In high risk - high gain strategies, it's very important to choose the right account type and keep enough balance in the trading account to sustain the trading process.
When the portfolio and the strategy allow, withdrawal is always advised.
Money management is not only about sizing the trades. It's also about securing funds by frequent withdrawals.
If you've doubled your account already and you're still trading with your own money, greed has already taken control.
This EA can double an $1000 account in about a month.
The second month we can "play with house money".
Rinse and repeat.
This strategy stacks a number of trades and closes them grouped on each side.

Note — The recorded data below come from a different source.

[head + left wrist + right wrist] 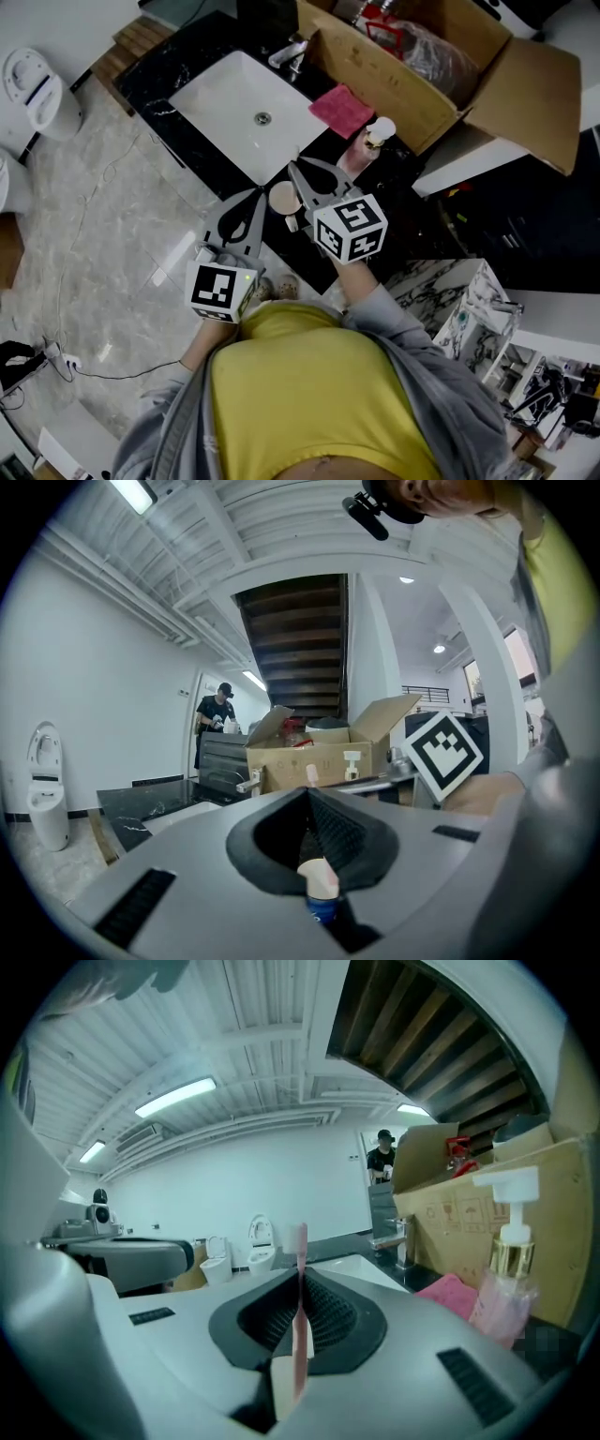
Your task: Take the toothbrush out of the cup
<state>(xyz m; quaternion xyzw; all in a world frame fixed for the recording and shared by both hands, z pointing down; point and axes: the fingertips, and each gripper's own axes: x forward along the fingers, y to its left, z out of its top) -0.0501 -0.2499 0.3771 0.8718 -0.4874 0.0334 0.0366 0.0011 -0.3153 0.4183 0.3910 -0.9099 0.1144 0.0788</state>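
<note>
A paper cup [283, 198] stands at the front edge of the black counter [192, 47], beside the sink. My left gripper [263, 194] is shut on the cup; in the left gripper view the cup [322, 881] sits between the closed jaws of that gripper [307, 794]. My right gripper [293, 167] is just above and right of the cup. In the right gripper view a pink toothbrush [298, 1316] stands upright, bristles up, pinched between the pads of the right gripper [301, 1274]. Its lower end is hidden by the jaws.
A white sink basin [246, 108] with a faucet [289, 53] lies behind the cup. A pink cloth [342, 109] and a pump bottle [373, 141] are to the right, before an open cardboard box [441, 66]. A toilet [37, 89] stands far left.
</note>
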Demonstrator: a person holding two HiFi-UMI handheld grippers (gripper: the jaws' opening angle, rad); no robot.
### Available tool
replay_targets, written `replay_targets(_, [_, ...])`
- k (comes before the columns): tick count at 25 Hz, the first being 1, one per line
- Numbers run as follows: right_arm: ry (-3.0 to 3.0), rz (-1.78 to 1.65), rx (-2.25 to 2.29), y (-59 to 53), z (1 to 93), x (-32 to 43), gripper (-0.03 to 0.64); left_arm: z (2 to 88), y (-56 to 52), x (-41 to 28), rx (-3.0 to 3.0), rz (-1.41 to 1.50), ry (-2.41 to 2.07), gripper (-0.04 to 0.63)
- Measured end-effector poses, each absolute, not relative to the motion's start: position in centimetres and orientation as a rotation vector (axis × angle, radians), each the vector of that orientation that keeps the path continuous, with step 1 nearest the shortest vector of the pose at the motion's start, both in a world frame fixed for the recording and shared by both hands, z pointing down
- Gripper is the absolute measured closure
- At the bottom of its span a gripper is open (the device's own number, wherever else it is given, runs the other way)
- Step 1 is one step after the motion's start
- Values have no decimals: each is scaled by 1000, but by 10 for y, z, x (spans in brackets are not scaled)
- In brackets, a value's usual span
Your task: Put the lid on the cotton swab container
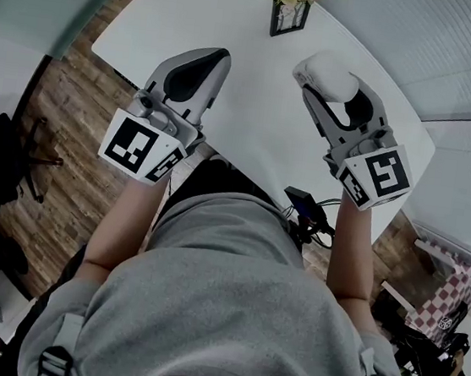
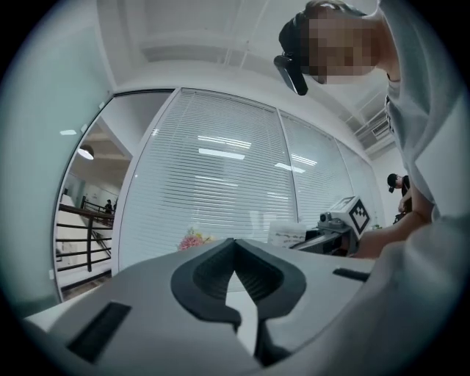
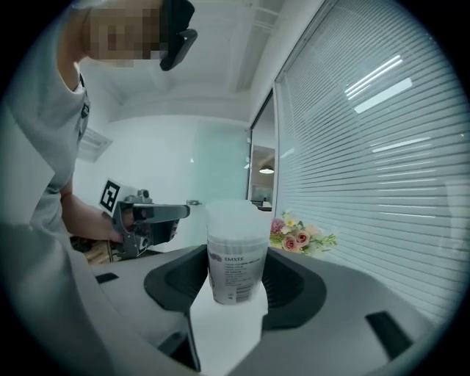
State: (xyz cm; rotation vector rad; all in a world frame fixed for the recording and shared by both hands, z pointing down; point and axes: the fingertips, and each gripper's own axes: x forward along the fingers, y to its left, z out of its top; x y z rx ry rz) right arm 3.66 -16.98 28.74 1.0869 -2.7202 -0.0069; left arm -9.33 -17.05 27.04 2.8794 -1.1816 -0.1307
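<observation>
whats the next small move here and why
Probably lower the right gripper and stand the cotton swab container on the table: the container, gripped in its jaws, already seems capped, the left gripper is shut and empty, and no loose lid shows.

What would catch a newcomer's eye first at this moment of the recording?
The eye goes first to the labelled cotton swab container, clamped between the jaws of the right gripper over the white table. Beside it, the left gripper has its jaws together with nothing in them. A vase of pink flowers stands at the table's far edge.
</observation>
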Motion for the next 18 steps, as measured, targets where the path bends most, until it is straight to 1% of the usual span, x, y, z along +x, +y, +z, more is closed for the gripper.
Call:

6 trades are usually enough if the distance between them is correctly planned.
The test was done on the only instrument and timeframe the EA works by design: EURGBP M1.
The account is a Standard FBS account leveraged 1:500 with $1000 initial balance.
The high leverage is not there to put huge trades in.
The high leverage account is used to allow big trades to cost less if needed.
When the EA needs to place 6 trades and the basket is about 0.5 lots overall, that only costs $100 with this leverage.
The rest is free for floating P/L.
On lower leverage accounts, one would need proportionally more balance to keep the same trades open if nothing else changes.
1:100 needs 5 x more in margin cost -> 0.5 lots require $500 as margin
1:50 takes 10 x more in margin cost -> 0.5 lots require $1000 as margin
Add to that the drawdown in money you're expecting and you've got your minimum balance requirement for the strategy NOT to blow the account.
It won't hurt to have more in the account, but in any case, do not trade with less.
High leverage does not kill accounts - The size of the trades does that.
So, keep trading as small as you can, even on high leveraged accounts.